All of the records below must be output exactly, with no pictures carried over.
====================
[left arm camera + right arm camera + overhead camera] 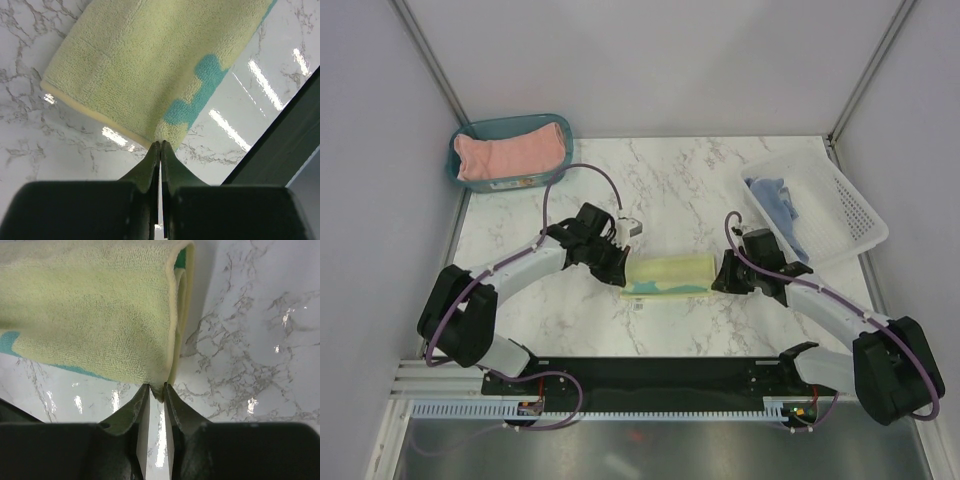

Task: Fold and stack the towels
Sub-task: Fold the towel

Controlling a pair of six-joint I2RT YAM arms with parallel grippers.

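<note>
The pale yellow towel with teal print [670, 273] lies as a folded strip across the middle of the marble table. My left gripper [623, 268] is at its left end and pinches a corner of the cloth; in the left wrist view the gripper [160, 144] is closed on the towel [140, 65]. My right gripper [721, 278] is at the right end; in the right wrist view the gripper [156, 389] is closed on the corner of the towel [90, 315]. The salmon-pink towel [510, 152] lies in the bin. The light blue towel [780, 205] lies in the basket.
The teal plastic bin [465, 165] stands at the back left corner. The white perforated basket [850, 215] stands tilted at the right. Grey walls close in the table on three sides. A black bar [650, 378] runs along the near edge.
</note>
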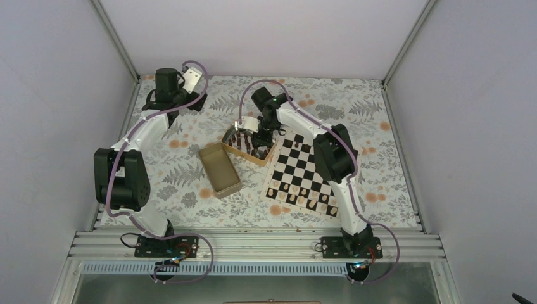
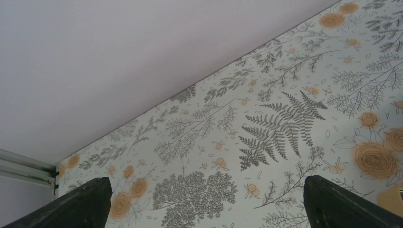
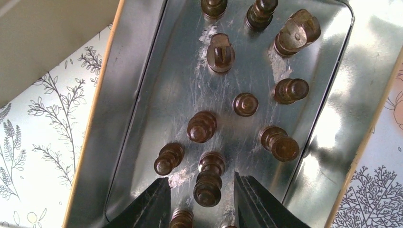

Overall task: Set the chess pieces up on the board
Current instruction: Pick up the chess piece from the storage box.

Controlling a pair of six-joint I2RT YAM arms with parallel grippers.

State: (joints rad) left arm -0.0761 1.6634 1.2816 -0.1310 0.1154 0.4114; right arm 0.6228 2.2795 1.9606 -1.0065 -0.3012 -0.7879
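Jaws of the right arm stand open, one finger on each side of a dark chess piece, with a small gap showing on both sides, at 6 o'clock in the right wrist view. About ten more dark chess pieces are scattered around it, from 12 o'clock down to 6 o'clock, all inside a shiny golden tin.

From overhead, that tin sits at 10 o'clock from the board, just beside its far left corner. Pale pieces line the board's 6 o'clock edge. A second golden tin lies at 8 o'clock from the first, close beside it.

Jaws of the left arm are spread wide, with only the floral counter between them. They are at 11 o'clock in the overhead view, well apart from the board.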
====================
_Task answer_
[left arm camera + right arm camera + overhead camera] 

Task: Fold and stack the towels
Sub-task: Fold the towel

Controlling a pair of six-joint I2RT YAM arms with parallel grippers.

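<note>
The pale yellow towel with teal print [670, 273] lies as a folded strip across the middle of the marble table. My left gripper [623, 268] is at its left end and pinches a corner of the cloth; in the left wrist view the gripper [160, 144] is closed on the towel [140, 65]. My right gripper [721, 278] is at the right end; in the right wrist view the gripper [156, 389] is closed on the corner of the towel [90, 315]. The salmon-pink towel [510, 152] lies in the bin. The light blue towel [780, 205] lies in the basket.
The teal plastic bin [465, 165] stands at the back left corner. The white perforated basket [850, 215] stands tilted at the right. Grey walls close in the table on three sides. A black bar [650, 378] runs along the near edge.
</note>
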
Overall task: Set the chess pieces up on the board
Current instruction: Pick up the chess piece from the storage box.

Controlling a pair of six-joint I2RT YAM arms with parallel grippers.

State: (joints rad) left arm -0.0761 1.6634 1.2816 -0.1310 0.1154 0.4114; right arm 0.6228 2.2795 1.9606 -1.0065 -0.3012 -0.7879
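Jaws of the right arm stand open, one finger on each side of a dark chess piece, with a small gap showing on both sides, at 6 o'clock in the right wrist view. About ten more dark chess pieces are scattered around it, from 12 o'clock down to 6 o'clock, all inside a shiny golden tin.

From overhead, that tin sits at 10 o'clock from the board, just beside its far left corner. Pale pieces line the board's 6 o'clock edge. A second golden tin lies at 8 o'clock from the first, close beside it.

Jaws of the left arm are spread wide, with only the floral counter between them. They are at 11 o'clock in the overhead view, well apart from the board.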

Nothing else is part of this exercise.